UNITED STATES DISTRICT COURT SOUTHERN DISTRICT OF NEW YORK


November 23, 2011

PEDRO JUAN TAVARES, PLAINTIFF,
v.
CITY OF NEW YORK; EMANUEL BAILEY, WARDEN; VANESSA SINGLETON, DEPUTY WARDEN;
MS. DRAIN, CAPTAIN; MS. GLOVER, CAPTAIN; MS. PENNANT,
CORRECTIONS OFFICER; MR. JEAN, CORRECTIONS OFFICER,
DEFENDANTS.

The opinion of the court was delivered by: Paul A. Engelmayer, District Judge:

OPINION AND ORDER

Plaintiff Pedro Juan Tavares, proceeding pro se, brings this civil rights action pursuant to 42 U.S.C. §§ 1983, 1985, and 1986 against the City of New York, Warden Emanuel Bailey, Deputy Warden Vanessa Singleton, Captain Drain, Captain Glover, Correction Office Pennant, and Correction Officer Jean (collectively, the "City Defendants"). In his amended complaint, Plaintiff alleges that each of these defendants violated several of his constitutional rights while he was detained at the George Motchan Detention Center (GMDC) on Riker's Island. Judge Jed

S. Rakoff, to whom this case was originally assigned, referred the action to Magistrate Judge James C. Francis for general pretrial proceedings. The City Defendants and Tavares have cross-moved for summary judgment. On October 17, 2011, Judge Francis issued his Report and Recommendation pursuant to 28 U.S.C. § 636(b), recommending that the Court deny Plaintiff's motion and grant the City Defendants' motion. Plaintiff has filed objections to Judge Francis's Report and Recommendation.

DISCUSSION

The Court refers the reader to the Report and Recommendation for the background of the case, the facts, and the applicable law. In view of Plaintiff's objections, the Court sets forth the following brief analysis.

I.Standard of Review

In reviewing a Report and Recommendation, a district court "may accept, reject, or modify, in whole or in part, the findings or recommendations made by the magistrate judge." 28 U.S.C. § 636(b)(1)(C). When specific objections are made, "[t]he district judge must determine de novo any part of the magistrate judge's disposition that has been properly objected to." Fed. R. Civ. P. 72(b)(3); see also Rivera v. Barnhart, 423 F. Supp. 2d 271, 273 (S.D.N.Y. 2006). It is not required, however, that the Court conducts a de novo hearing on the entire matter. See United States v. Raddatz, 447 U.S. 667, 676 (1980). Rather, it is sufficient that the Court "arrive at its own, independent conclusion" regarding those portions to which objections were made. Nelson

v. Smith, 618 F. Supp. 1186, 1189-90 (S.D.N.Y. 1985) (quoting Hernandez v. Estelle, 711 F.2d 619, 620 (5th Cir. 1983)). To accept those portions of the report to which no timely objection has been made, "a district court need only satisfy itself that there is no clear error on the face of the record." King v. Greiner, No. 02-CV-5810, 2009 WL 2001439, at *4 (S.D.N.Y. July 8, 2009) (citation omitted); see also Wilds v. United Parcel Serv., 262 F. Supp. 2d 163, 169 (S.D.N.Y. 2003).

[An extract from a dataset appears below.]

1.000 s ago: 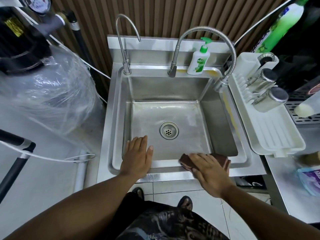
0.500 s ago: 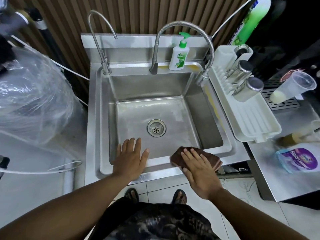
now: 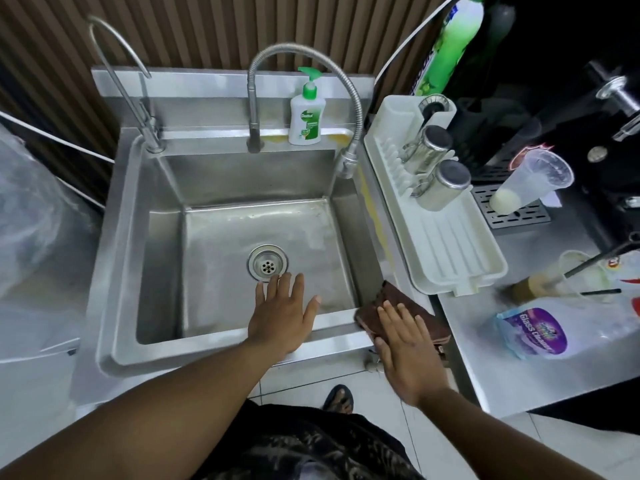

Thus, as to Plaintiff's objections relating to the City Defendants' motion for summary judgment, de novo review requires application of the summary judgment legal standard.

II.Summary Judgment Standard

It is well-settled that a party moving for summary judgment has the burden of establishing that there is no genuine issue of material fact in dispute and that the moving party is entitled to judgment as a matter of law. See Fed. R. Civ. P. 56(c); Anderson v. Liberty Lobby, Inc., 477 U.S. 242, 256 (1986); Marvel Characters, Inc. v. Simon, 310 F.3d 280, 285-86 (2d Cir. 2002). Since summary judgment is an extreme remedy, cutting off the rights of the non-moving party to present a case to the jury, see Egelston v. State Univ. Coll. at Geneseo, 535 F.2d 752, 754 (2d Cir. 1976), the Court should not grant summary judgment unless "it is quite clear what the truth is [and] that no genuine issue remains for trial." Auletta v. Tully, 576 F. Supp. 191, 195 (N.D.N.Y. 1983) (internal quotation marks and citations omitted), aff'd, 732 F.2d 142 (2d. Cir. 1984). In addition, "'the inferences to be drawn from the underlying facts . . . must be viewed in the light most favorable to the party opposing the motion.'" Matsushita Elec. Indus. Co., Ltd. v. Zenith Radio Corp., 475 U.S. 574, 587-88 (1986) (quoting United States v. Diebold, Inc., 369 U.S. 654, 655 (1962)); see also Richardson v. New York State Dep't of Corr. Serv., 180 F.3d 426, 436 (2d Cir. 1999) (stating that "[w]hen considering a motion for summary judgment the court must draw all factual inferences and resolve all ambiguities in favor of the nonmoving party").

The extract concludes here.